Preuve de son talent d’entraîneur, l’équipe s’améliore à mesure que ses adjoints et lui augmentent leurs connaissances du circuit. Cette analyse serrée leur a valu une foule d’informations et contribue aux meilleures performances du club. L’Impact a sa destinée en main et peut rêver aux éliminatoires. Mais en raison de ce départ ardu, sa marge de manœuvre est mince.

Dans tous les sports, participer aux séries est important. Mais c’est encore plus vrai quand une équipe se bat pour augmenter sa base de fans. L’Impact en est à sa septième année en MLS, mais demeure à la recherche du cap des 10 000 abonnements saisonniers. Et si les foules sont intéressantes au stade Saputo, l’objectif de disputer chaque match devant des gradins remplis est loin d’être atteint.

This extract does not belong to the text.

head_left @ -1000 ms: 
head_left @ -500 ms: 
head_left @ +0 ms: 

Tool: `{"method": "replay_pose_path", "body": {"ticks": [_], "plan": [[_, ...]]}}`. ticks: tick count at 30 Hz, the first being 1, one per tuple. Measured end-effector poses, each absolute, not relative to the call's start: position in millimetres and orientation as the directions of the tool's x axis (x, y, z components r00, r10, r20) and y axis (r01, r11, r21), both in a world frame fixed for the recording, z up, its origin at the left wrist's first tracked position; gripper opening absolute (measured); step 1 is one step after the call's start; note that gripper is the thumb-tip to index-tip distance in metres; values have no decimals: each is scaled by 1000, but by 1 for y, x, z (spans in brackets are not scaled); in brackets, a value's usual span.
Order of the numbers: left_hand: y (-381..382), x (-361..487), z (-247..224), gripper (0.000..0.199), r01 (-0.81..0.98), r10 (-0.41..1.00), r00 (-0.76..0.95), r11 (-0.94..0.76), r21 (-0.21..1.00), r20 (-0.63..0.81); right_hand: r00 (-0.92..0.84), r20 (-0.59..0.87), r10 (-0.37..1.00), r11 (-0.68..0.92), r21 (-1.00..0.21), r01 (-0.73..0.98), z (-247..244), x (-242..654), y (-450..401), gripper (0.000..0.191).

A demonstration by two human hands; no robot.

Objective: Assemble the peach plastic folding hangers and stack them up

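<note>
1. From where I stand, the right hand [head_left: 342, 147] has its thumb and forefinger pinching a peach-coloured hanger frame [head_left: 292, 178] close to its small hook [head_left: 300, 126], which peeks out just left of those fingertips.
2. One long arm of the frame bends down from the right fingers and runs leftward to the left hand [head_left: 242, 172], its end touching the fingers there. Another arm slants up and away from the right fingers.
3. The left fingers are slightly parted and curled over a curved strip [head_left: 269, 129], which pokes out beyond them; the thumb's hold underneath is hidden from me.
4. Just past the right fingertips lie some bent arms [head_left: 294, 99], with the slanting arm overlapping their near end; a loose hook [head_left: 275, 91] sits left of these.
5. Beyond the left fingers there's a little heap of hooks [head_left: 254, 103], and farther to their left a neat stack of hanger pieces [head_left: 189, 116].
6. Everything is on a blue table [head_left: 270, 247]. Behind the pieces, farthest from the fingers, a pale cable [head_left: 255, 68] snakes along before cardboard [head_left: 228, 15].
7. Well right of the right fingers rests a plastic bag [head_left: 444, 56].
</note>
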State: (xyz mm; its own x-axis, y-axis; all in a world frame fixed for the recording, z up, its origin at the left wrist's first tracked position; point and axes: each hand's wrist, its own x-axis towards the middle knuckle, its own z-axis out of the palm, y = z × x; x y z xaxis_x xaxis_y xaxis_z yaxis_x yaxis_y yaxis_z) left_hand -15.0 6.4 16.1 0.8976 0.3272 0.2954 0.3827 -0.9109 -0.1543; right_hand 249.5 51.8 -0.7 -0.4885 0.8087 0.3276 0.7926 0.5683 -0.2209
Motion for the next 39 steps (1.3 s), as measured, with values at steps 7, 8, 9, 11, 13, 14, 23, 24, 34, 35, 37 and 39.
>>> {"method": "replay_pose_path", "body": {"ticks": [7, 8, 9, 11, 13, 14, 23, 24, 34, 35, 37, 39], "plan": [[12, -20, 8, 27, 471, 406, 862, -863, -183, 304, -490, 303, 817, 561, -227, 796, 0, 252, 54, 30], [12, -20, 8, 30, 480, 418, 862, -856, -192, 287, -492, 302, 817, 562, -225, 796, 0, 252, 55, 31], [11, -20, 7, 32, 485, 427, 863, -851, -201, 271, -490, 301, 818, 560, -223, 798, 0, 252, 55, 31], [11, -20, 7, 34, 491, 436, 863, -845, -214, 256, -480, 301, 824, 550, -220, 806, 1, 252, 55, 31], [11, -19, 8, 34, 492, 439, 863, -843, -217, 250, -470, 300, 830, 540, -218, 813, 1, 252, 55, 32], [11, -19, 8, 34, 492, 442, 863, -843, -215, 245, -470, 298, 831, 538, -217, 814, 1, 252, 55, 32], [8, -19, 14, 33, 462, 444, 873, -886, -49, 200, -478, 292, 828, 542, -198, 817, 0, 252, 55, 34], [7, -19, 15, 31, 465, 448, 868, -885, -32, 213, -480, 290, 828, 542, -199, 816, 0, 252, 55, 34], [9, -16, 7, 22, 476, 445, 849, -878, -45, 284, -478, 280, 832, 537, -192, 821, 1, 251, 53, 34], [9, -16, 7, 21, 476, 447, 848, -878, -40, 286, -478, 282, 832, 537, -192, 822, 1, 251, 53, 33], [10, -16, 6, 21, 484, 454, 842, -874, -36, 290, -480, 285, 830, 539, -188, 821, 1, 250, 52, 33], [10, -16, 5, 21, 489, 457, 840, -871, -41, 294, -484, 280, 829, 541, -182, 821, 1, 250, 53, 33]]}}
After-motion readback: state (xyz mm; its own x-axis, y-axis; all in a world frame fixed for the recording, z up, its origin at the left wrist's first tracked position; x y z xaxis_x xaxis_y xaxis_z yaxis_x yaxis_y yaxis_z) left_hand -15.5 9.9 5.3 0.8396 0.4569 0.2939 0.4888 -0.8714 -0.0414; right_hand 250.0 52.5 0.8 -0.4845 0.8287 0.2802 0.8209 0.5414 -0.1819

Voilà pourquoi il est si important pour Joey Saputo que son club soit des séries. Le succès sportif renforce la crédibilité des organisations et fournit des atouts pour atteindre les objectifs commerciaux.

Si l’Impact relève ce défi au cours des prochaines semaines, le président-propriétaire pourra dire merci à son entraîneur qui, malgré les difficultés, s’est adapté à l’organisation. Ce qui n’est pas rien, quand on y pense.